Olympic organisers eased restrictions today on television access at the Sydney Games, allowing a limited number of international broadcasters to film within the main Homebush site.
Sydney organising chief Michael Knight announced a compromise plan - approved by the International Olympic Committee - to allay the concerns of non-rights-holding entities including CNN, ESPN, Fox, Associated Press Television News and Reuters Television.
Under previously announced guidelines, all non-rights-holders would have been banned from the entire Sydney Olympic Park area at Homebush, a public precint where most of the stadiums and main venues are located.
The rule would have restricted access to local Australian rights-holders and NBC, which paid $705 million for exclusive US rights to the Sydney Games.
The ban led to official protests by television companies and the threat of possible legal action against Sydney Olympic officials.

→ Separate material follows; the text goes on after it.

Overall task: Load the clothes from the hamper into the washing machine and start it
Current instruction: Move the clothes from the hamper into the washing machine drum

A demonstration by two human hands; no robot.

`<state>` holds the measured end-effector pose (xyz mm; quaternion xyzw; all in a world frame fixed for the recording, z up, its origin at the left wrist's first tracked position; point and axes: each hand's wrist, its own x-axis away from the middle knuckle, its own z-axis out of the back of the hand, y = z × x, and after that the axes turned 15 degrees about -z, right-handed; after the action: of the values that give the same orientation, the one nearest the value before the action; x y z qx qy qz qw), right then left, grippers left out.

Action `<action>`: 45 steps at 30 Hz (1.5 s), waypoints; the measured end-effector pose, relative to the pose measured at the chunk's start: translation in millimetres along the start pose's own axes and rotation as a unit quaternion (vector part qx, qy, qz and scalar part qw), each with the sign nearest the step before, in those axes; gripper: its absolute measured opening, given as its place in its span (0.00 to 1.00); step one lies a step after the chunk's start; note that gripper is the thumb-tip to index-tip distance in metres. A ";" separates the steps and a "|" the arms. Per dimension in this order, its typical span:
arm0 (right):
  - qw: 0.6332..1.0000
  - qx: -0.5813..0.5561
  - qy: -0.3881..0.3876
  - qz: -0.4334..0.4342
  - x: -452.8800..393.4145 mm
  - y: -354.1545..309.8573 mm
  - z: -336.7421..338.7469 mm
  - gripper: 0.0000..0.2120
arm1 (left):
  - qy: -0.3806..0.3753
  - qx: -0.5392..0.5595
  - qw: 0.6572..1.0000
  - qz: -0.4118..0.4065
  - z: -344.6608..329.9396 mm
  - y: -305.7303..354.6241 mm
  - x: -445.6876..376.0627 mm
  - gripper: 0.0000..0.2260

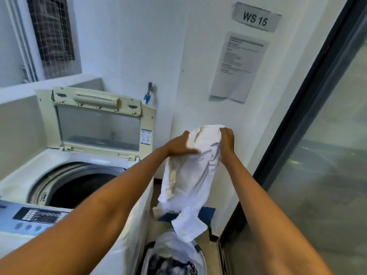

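- Washer stood to the left of the grip, lid raised and drum open, nothing visible inside
- Hamper sat directly below the grip, dark and pale clothes in it
- White garment hung above the hamper, its tail nearly reaching the rim
- Left hand clutched one side of its bunched top, right hand pinched the other
- Loading looked to be in hand; the next move would call for carrying the garment left over the drum, tail clear of the rim, and releasing it
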<state>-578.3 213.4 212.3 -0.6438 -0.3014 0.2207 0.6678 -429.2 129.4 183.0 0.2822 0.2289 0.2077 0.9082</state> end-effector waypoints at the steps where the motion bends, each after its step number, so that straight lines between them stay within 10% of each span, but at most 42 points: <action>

Under the new rules, Olympic officials will issue eight permits per day to international non-rights-holders and eight to Australian non-rights-holders.
The permits will be issued on a rotating basis by the Olympic Coordination Authority, a body of the New South Wales government which controls the Homebush site.

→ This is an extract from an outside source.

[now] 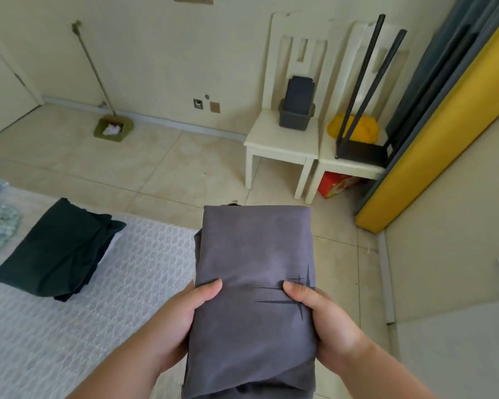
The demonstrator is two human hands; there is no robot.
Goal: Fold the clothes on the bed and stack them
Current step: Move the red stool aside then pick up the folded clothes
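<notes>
Beside the bed's right edge: a folded grey garment (pixel 254 286) is being held up over the floor, off the bed (pixel 69 326).
Landmark: a dark folded stack (pixel 59 249) is lying on the bed's quilted cover; every place below is being given relative to it.
Garment position: the grey garment is hovering to the right of the dark stack, well apart from it and not touching the bed.
Risk, slipping layers: loose folds are showing at the garment's near end, so the bundle may be opening during the carry if the side pressure is eased.
Risk, poor landing: the stack is sitting close to the bed's far edge, so a garment set down off-centre may be sliding toward the floor or pushing the pile askew.
Left hand (pixel 185 315): it is gripping the garment's edge nearer the stack, thumb lying on top and fingers tucked underneath, out of sight.
Right hand (pixel 320 318): it is clamping the edge farther from the stack, thumb pressing beside the dark line print.
Forearms: both are reaching forward, roughly level, wrists turned inward.
Judged step: the garment is being carried for stacking.
</notes>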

The IOC has accredited 140 non-right-holders for Sydney, suggesting the competition will be fierce for the daily permits.
"We are trying to balance crowd management and the legitimate interests of news media, while protecting our rights holders," Knight said. "They have paid a lot of money for the rights and don't deserve to be ambushed."
Homebush is the site for most of the marquee sports, including track and field, swimming, basketball and gymnastics.
Sydney officials have cited crowd control as a main reason for their decision to restrict television access to the area.
As in previous games, all non-Olympic broadcasters are prohibited from filming inside the stadiums and arenas. But in the past, non-rights-holders have not been banned from filming outside the venues.
Those non-rights-holders allowed access to Homebush will be subjected to several conditions. They will be prohibited from doing live broadcasts or conducting interviews with athletes outside the venues.
All non-rights-holders - including those without the daily permits - will have access to the main press centre, which is located in the Homebush precint. Athletes will be encouraged to go to the press centre for interviews, Knight said.
Knight acknowledged the plan will not satisfy everybody.
"We think it's a fair compromise," he said. "It's always a balancing act. When you reach a compromise, you usually don't make everybody happy. But it's almost always the best result."
Kevan Gosper, an Australian IOC vice president, concurred.
"The IOC believes the proposal was a sensible one," he said. "Our preoccupation is to protect the rights holders."
Meanwhile, with less than five months until the opening of the games, the IOC executive board expressed confidence in Sydney organisers and downplayed the series of controversies that have plagued organisers in recent months.
"We are pretty confident the organisation is really excellent," said IOC executive Jacques Rogge, who heads the IOC's oversight panel for Sydney. "Overall, I'm confident that everything that humanly could have been done has been done."
The IOC also dismissed the chances of violent protests during the games, a threat raised by Aboriginal activists following the leak of a goverment report that plays down the harm caused by a policy of taking Aboriginal children from their families.
"We are not expecting violent demonstrations," Gosper said. "There may be some (non-violent) demonstrations. We hope not too many."
Also today, Ninian Stephen, a former High Court justice and governor-general of Australia, was appointed as a member of the IOC ethics commission.
Stephen fills the seat vacated by Gosper, who resigned from the ethics panel last month amid allegations that he accepted excessive hospitality from Salt Lake City bidders.
The ethics panel was created last year to enforce a code of conduct for IOC members following winning bid for the 2002 Winter Games.
Stephen becomes the fifth non-IOC member on the eight-man commission.
Gosper remains under investigation by the ethics panel for a ski trip his wife and two children made to Utah in 1993 at the invitation of bid chief Tom Welch.
Gosper, who maintains he did nothing wrong, referred his case to the panel in late January.